Marseille a vu naître Edmond Rostand (1868-1918). Elle en a gardé le gout du drame ou de la comédie. La vie politique contemporaine de la ville s’inscrit donc, tout naturellement, dans cette veine-là. Le maître des mots et des répliques saillantes prétendait que « c’est la nuit qu’il est beau de croire en la lumière ». Mais pour l’heure seule une obscurité épaisse tient lieu d’horizon à l’avenir politique de la ville. Tentons d’éclaircir ce ciel encombré.

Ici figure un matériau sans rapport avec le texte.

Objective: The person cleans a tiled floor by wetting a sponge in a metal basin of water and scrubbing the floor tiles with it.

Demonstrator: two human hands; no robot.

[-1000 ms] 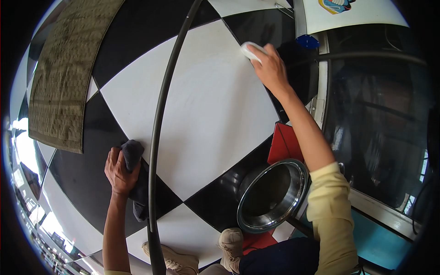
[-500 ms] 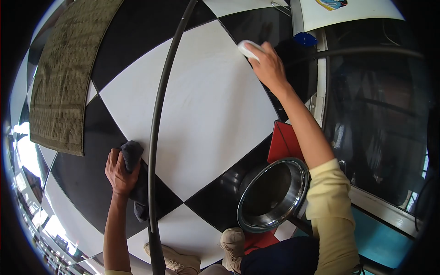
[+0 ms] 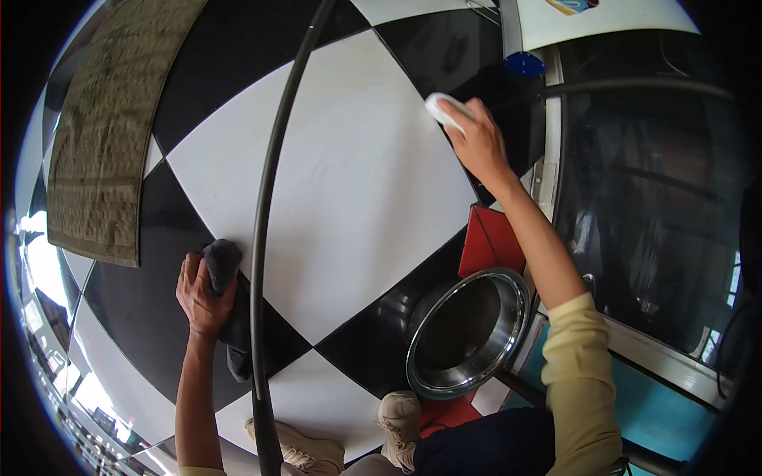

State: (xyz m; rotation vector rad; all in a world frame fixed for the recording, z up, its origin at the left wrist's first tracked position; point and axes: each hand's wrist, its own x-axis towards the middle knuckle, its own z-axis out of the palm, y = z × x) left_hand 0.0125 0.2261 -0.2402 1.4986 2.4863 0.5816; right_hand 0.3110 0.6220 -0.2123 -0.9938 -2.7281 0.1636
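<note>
Left hand: The left hand is curling its fingers around a dark grey cloth on a glossy black tile.
Right hand: The right hand is pinching a white object at the edge of the white tile; fingers are hiding its type.
Basin: A steel basin is standing near the right sleeve and a beige shoe.
Tip hazard: A low elbow or shifting shoe could be knocking the basin's rim.
Slip hazard: With weight bearing on it, the cloth could be sliding across the glossy surface.
</note>
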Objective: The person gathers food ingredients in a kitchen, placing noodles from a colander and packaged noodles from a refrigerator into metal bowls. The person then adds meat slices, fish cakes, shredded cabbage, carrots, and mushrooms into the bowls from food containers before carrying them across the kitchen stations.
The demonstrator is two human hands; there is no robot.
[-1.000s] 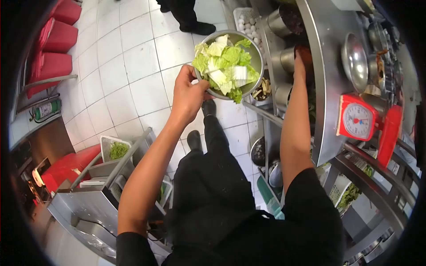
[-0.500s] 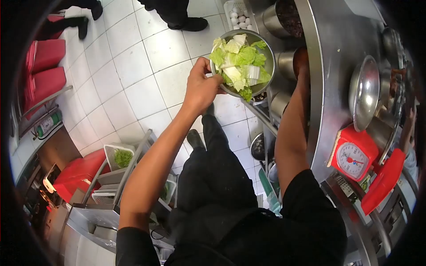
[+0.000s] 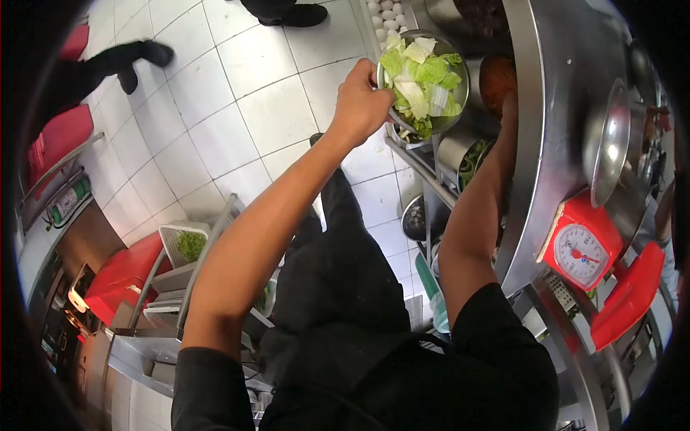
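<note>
My left hand (image 3: pixel 364 103) grips the near-left rim of a metal bowl (image 3: pixel 466 85), thumb on the rim. Cut cabbage leaves (image 3: pixel 424 77) fill the bowl, which is held over the edge of the shelf. My right arm reaches under the steel counter, and my right hand (image 3: pixel 509 108) is at a metal pot with orange-red contents (image 3: pixel 496 77); its fingers are hidden in shadow. Just below that pot stands another pot with green vegetables (image 3: pixel 472 159).
White eggs (image 3: pixel 388 16) lie in a basket beyond the bowl. A red scale (image 3: pixel 579 241) and a metal basin (image 3: pixel 611 144) are on the steel counter (image 3: pixel 568 93) at right. Two other people's legs (image 3: pixel 108 61) (image 3: pixel 284 11) show at the top. A greens basket (image 3: pixel 190 244) stands at left.
My left hand and the cabbage bowl have moved right, nearer the pots under the counter. My right arm stays reached in there. Another person's legs have come into view at upper left.
</note>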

Les élections municipales demanderont aux impétrants plus qu’un survol des problèmes marseillais.
Le rassemblement façon puzzle
L’été aura été aussi clair que le paysage politique fut trouble. La gauche marseillaise – comme sa cousine aixoise avec « Aix en partage » – a connu son printemps ou plus exactement la promesse d’une éclosion à venir. Communistes, socialistes, insoumis, écologistes, titillés par des associations ou des collectifs réputés progressistes ou solidaires, se sont inscrits dans une démarche qualifiée de « mouvement sans précédent ». Une incantation qui répond à des urgences : des partis à la dérive, condamnés à la portion congrue, des appels au secours des laissés-pour-compte, des naufragés de l’habitat indigne, des oubliés de la croissance et enfin et surtout l’impérieux devoir d’en finir avec des méthodes qui ont durablement disqualifié la gauche. Mais il y a loin de la coupe aux lèvres et rien n’indique aujourd’hui que ce mariage annoncé des formations politiques et des représentants de la société civile (on parle de 50/50) sera fécond. Parce qu’il sera difficile de repousser les faux nez, ces anciens apparatchiks revenus, bien malgré eux, à la vie civile après la disparition de leurs navires amiraux. Les anciens communistes, écologistes, socialistes sont pléthores dans ce mouvement en cours de constitution, orphelins d’un passé saccagé et dans la fragile espérance d’une renaissance. Circonstance aggravante aucun homme, aucune femme, n’a l’épaisseur suffisante, à quelques mois de l’échéance des municipales, pour se saisir de l’oriflamme marseillais et le porter haut dans l’impitoyable médiasphère. Il serait périlleux, pour ceux qui avec générosité s’engagent dans cette nouvelle aventure, de sous-estimer les objectifs ou les ambitions plus ou moins affirmés de chacun. Les Insoumis rappellent, à qui sait les lire et les décrypter, que 2020 est anecdotique car leur grand timonier, Jean-Luc Mélenchon, député de Marseille se prépare pour la mère des batailles, la présidentielle de 2022. Les écologistes dopés par les dernières européennes ne jurent que par l’argument environnemental mâtiné d’un zeste de social et revendiquent d’être aux meilleurs rangs. Les communistes, au nom de la real politik, savent que seules des alliances objectives permettront de ne pas être totalement rayés de la carte électorale. Les socialistes sans direction nationale avérée se débattent encore pour se défaire des oripeaux que porte encore leur histoire locale. Une seule issue pour rendre lisible le puzzle : un projet. Il est à construire et à faire partager.